Everything below from the line with "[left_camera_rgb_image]" through the line with "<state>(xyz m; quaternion" must be retyped exactly, except the pictures.
*** Block opens ***
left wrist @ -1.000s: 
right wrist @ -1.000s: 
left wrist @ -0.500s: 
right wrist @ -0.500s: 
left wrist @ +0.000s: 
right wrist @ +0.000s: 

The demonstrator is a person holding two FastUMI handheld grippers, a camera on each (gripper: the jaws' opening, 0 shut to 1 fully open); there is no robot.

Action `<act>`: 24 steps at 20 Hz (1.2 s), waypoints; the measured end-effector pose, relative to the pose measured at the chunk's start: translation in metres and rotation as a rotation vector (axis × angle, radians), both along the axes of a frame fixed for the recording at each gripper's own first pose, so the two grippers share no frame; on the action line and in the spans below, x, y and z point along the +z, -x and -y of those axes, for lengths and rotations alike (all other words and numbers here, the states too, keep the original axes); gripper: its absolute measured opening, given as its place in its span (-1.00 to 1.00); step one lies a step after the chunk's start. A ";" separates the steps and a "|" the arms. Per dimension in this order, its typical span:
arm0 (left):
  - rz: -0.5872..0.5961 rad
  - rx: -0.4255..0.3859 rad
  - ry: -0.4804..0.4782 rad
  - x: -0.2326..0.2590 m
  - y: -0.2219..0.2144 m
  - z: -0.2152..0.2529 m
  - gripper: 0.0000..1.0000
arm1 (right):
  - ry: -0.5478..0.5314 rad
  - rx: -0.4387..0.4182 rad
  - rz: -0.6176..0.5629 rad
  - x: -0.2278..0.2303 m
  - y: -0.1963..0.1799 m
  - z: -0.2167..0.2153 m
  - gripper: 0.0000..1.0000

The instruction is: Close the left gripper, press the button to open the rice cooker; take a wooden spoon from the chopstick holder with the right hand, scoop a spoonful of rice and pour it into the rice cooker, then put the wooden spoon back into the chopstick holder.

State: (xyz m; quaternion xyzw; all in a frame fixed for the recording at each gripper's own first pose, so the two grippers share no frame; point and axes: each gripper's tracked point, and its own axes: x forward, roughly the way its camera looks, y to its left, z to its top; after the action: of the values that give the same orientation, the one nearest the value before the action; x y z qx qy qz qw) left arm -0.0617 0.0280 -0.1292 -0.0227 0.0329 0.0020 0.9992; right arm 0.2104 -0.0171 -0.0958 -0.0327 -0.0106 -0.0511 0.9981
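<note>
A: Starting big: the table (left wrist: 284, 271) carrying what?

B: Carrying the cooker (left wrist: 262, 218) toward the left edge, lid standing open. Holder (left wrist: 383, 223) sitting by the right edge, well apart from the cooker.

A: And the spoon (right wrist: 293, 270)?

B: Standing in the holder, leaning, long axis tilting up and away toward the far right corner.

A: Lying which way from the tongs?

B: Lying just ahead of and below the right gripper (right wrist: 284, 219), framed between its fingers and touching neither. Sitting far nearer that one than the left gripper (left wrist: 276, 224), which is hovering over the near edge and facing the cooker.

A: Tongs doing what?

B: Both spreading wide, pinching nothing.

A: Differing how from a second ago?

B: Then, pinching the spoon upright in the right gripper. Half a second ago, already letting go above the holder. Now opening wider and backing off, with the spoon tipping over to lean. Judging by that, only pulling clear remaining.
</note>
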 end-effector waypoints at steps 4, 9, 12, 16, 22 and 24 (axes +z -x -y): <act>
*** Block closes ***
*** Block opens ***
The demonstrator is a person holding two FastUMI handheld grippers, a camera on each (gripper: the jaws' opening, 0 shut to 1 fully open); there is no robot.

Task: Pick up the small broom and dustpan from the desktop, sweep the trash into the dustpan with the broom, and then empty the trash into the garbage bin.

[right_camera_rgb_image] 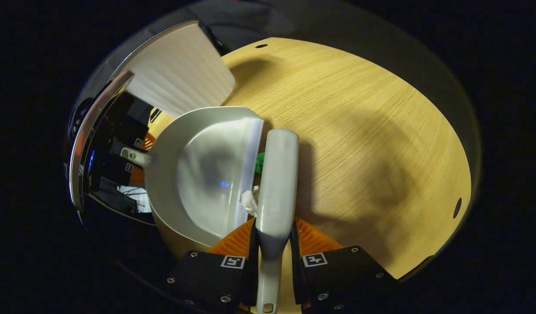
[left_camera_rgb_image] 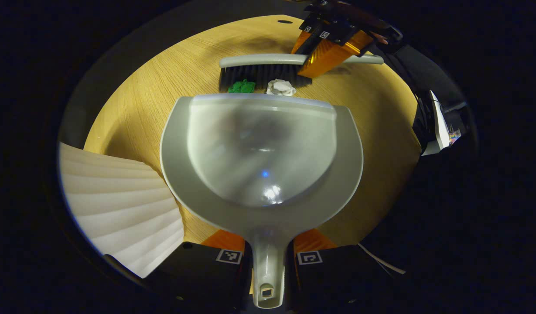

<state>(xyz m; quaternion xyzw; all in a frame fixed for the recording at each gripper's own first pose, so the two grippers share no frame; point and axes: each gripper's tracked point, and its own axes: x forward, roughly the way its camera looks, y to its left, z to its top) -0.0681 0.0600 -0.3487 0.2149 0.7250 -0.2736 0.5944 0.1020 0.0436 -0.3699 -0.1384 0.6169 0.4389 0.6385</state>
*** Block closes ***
● **Exercise answer**:
[left_camera_rgb_image] 

<state>(xyz m; quaternion xyzw; all in a frame fixed for the recording at each gripper's own first pose, so the two grippers share no frame; point and axes: each gripper's tracked point, and its own axes: x forward, roughly the way its camera looks, y to its left, z to its top) -0.0681 0.0600 -0.3487 0.2149 0.7250 -0.2736 0.5944 0.1020 0.0436 -0.3699 -0.1384 0.6169 0.4389 0.6385</state>

There is no more to the output, and the exercise is done.